Your answer must be an exact copy of the data, without any pictures.

DATASET CONTENT
+ + + + + + +

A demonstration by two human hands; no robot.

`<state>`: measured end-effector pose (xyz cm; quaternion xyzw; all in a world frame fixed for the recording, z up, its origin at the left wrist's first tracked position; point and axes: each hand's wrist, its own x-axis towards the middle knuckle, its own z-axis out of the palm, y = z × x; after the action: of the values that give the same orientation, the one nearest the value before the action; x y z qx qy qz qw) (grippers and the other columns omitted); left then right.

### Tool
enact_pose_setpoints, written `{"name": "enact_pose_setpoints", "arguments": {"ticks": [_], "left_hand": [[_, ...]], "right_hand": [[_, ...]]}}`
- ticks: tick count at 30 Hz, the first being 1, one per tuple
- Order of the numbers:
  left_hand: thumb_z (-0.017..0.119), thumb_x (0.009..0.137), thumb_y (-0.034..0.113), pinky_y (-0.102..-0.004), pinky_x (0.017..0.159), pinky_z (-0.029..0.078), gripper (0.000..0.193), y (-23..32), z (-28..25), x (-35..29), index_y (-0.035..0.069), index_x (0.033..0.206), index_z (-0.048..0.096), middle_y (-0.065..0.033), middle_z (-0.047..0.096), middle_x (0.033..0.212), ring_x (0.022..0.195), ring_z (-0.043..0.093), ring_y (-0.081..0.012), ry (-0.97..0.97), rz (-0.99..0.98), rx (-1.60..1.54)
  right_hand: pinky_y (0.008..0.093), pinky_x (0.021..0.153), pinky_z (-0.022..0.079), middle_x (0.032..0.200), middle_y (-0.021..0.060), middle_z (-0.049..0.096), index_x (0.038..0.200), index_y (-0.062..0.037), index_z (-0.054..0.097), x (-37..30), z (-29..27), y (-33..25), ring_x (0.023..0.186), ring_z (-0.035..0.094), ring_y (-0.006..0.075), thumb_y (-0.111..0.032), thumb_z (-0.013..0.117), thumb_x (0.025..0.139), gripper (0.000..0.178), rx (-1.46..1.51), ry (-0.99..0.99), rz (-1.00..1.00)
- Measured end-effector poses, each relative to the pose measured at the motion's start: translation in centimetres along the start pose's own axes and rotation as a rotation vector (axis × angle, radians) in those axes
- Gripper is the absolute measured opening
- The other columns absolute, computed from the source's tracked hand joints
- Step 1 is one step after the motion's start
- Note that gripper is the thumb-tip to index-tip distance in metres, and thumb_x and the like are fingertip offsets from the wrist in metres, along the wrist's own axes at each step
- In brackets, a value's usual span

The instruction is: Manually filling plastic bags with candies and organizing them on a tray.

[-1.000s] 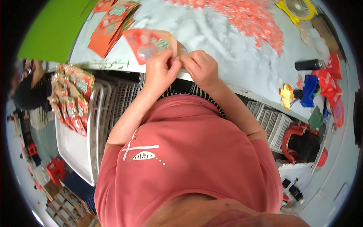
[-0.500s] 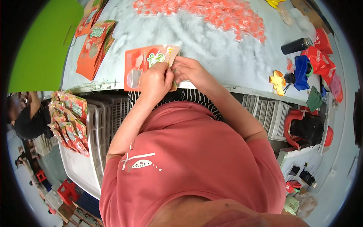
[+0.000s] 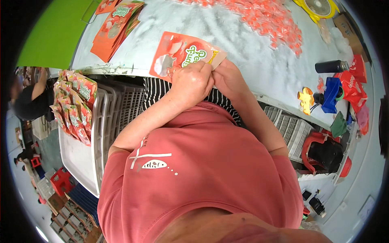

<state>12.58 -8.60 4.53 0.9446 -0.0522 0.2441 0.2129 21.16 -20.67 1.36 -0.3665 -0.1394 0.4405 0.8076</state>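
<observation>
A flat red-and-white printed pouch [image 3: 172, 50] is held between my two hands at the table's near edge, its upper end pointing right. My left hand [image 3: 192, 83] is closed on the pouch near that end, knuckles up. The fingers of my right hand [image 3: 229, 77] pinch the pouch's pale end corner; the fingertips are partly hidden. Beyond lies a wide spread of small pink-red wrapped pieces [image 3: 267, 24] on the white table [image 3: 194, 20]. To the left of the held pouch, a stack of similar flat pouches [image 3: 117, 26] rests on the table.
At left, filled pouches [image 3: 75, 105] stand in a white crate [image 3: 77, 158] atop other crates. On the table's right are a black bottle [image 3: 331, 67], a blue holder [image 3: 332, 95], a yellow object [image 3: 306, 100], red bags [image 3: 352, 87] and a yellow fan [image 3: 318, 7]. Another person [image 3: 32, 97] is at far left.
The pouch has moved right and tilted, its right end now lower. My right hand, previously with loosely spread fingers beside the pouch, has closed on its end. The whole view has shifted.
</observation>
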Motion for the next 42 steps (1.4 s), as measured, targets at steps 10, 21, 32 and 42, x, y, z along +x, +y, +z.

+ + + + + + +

EXERCISE RESULT
A demonstration by two human hands; no robot.

`<state>`: measured end-effector pose (xyz cm; quaternion xyzw; all in a world frame fixed for the recording, z up, its origin at the left wrist's first tracked position; point and axes: each hand's wrist, its own x-axis towards the middle knuckle, its own z-axis out of the palm, y = z × x; after the action: of the values that give the same orientation, the one nearest the value before the action; x y z qx qy qz qw) (grippers and the other columns omitted); left then right.

### Tool
enact_pose_setpoints, written `{"name": "enact_pose_setpoints", "arguments": {"ticks": [_], "left_hand": [[_, ...]], "right_hand": [[_, ...]]}}`
- ticks: tick count at 30 Hz, the first being 1, one per tuple
- Order of the numbers:
  left_hand: thumb_z (-0.017..0.119), thumb_x (0.009..0.137), thumb_y (-0.034..0.113), pinky_y (-0.102..-0.004), pinky_x (0.017..0.159), pinky_z (-0.029..0.078), gripper (0.000..0.193), y (-23..32), z (-28..25), x (-35..29), index_y (-0.035..0.069), index_x (0.033..0.206), index_z (-0.048..0.096), middle_y (-0.065..0.033), middle_z (-0.047..0.096), middle_x (0.033..0.212), ring_x (0.022..0.195), ring_z (-0.043..0.093), ring_y (-0.081..0.012), ry (-0.97..0.97), rz (-0.99..0.98), rx (-1.60..1.54)
  right_hand: pinky_y (0.008..0.093), pinky_x (0.021..0.153), pinky_z (-0.022..0.079), middle_x (0.032..0.200), middle_y (-0.021..0.060), middle_z (-0.049..0.096), index_x (0.038..0.200), index_y (-0.062..0.037), index_z (-0.054..0.097), x (-37..30), z (-29..27), y (-33..25), ring_x (0.023..0.186), ring_z (-0.035..0.094), ring_y (-0.006..0.075), thumb_y (-0.111..0.032), thumb_z (-0.013..0.117), thumb_x (0.025..0.139), gripper (0.000..0.178), rx (-1.46..1.51), ry (-0.99..0.99), rz (-1.00..1.00)
- Measured end-effector poses, each relative to the pose measured at the motion's start: translation in centimetres along the start pose's own axes and rotation as a rotation vector (axis × angle, radians) in those axes
- Gripper is the absolute measured opening
- The other columns absolute, computed from the source's tracked hand joints
- Step 1 is one step after the motion's start
- Note that gripper is the thumb-tip to index-tip distance in metres, and thumb_x and the like are fingertip offsets from the wrist in metres, along the wrist's own axes at each step
- In brackets, a value's usual span

The instruction is: Manually filling plastic bags with candies and organizing them on a tray.

[-1.000s] 
[-0.500s] 
[+0.000s] 

<state>12.58 -8.60 4.53 0.9446 -0.0522 0.2441 0.2129 21.16 -20.67 1.36 -0.3665 -0.1394 0.4405 0.8076</state>
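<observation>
A flat red-and-white printed pouch [image 3: 172, 50] is held between my two hands at the table's near edge, its upper end pointing right. My left hand [image 3: 192, 83] is closed on the pouch near that end, knuckles up. The fingers of my right hand [image 3: 229, 77] pinch the pouch's pale end corner; the fingertips are partly hidden. Beyond lies a wide spread of small pink-red wrapped pieces [image 3: 267, 24] on the white table [image 3: 194, 20]. To the left of the held pouch, a stack of similar flat pouches [image 3: 117, 26] rests on the table.
At left, filled pouches [image 3: 75, 105] stand in a white crate [image 3: 77, 158] atop other crates. On the table's right are a black bottle [image 3: 331, 67], a blue holder [image 3: 332, 95], a yellow object [image 3: 306, 100], red bags [image 3: 352, 87] and a yellow fan [image 3: 318, 7]. Another person [image 3: 32, 97] is at far left.
The pouch has moved right and tilted, its right end now lower. My right hand, previously with loosely spread fingers beside the pouch, has closed on its end. The whole view has shifted.
</observation>
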Motion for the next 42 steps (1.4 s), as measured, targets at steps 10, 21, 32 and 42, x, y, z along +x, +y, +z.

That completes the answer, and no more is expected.